Problem details |
Your answer should hold the data exactly as given, minus any picture.

(Data shown)

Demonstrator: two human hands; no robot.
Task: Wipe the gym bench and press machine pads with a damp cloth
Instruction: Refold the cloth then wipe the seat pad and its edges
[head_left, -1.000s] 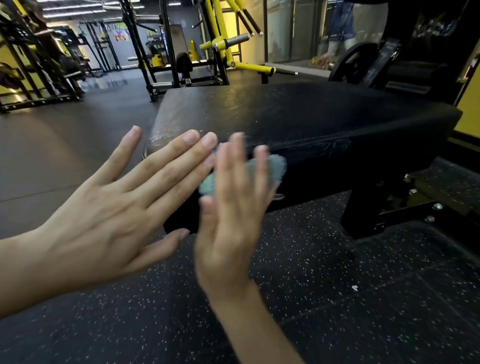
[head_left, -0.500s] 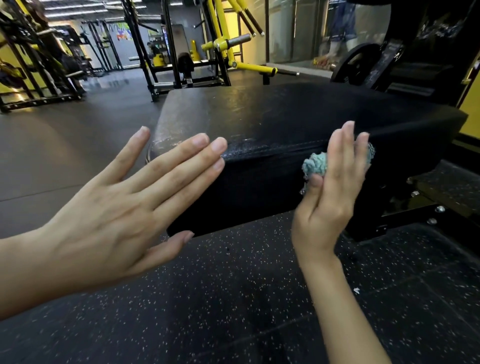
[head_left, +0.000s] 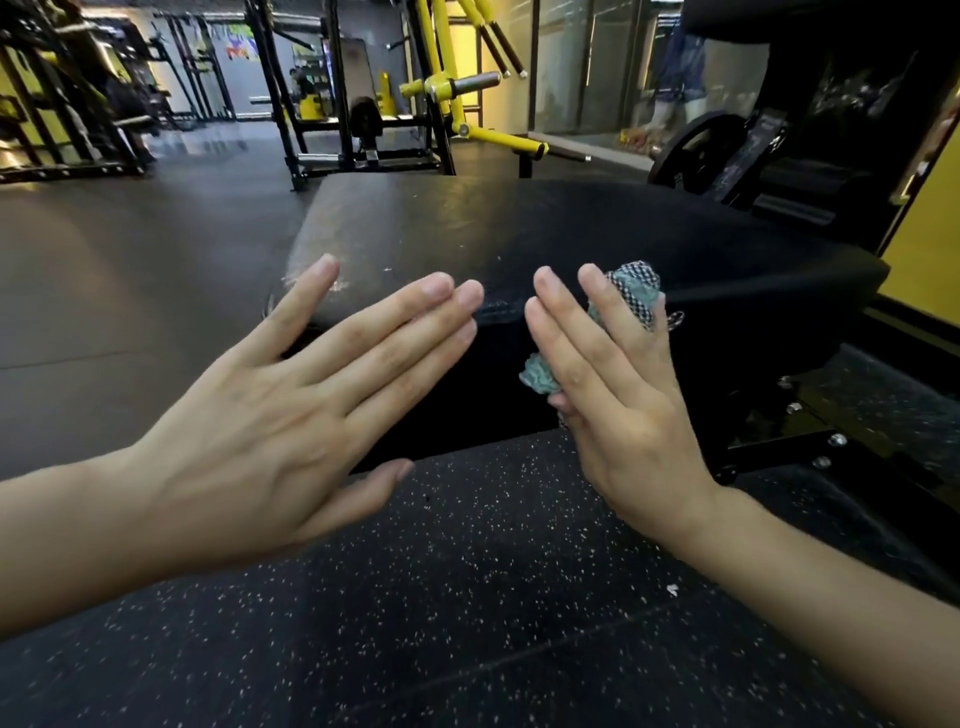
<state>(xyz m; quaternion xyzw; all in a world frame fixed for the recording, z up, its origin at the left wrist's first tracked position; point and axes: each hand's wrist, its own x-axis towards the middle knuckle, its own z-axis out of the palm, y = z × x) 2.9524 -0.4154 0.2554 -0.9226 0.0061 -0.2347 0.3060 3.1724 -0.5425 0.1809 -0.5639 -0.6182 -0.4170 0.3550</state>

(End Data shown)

Answer to the problem |
Demonstrator: two human hands; no robot.
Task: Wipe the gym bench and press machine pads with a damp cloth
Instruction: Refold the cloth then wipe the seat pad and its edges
[head_left, -1.000s] 
[head_left, -0.500s] 
[head_left, +0.000s] 
<state>(xyz m; quaternion xyzw; all in a world frame fixed for the recording, z up, its origin at the left wrist's first tracked position; point and axes: each hand's wrist, its own x-axis towards the middle knuckle, its own z-axis out of the palm, y = z × x) 2.9524 -0.4154 0.2554 -0.9226 0.0061 -0.2347 0.3060 3.1724 -0.5425 0.1809 -0.5639 -0.6182 -0.4170 0.3550</state>

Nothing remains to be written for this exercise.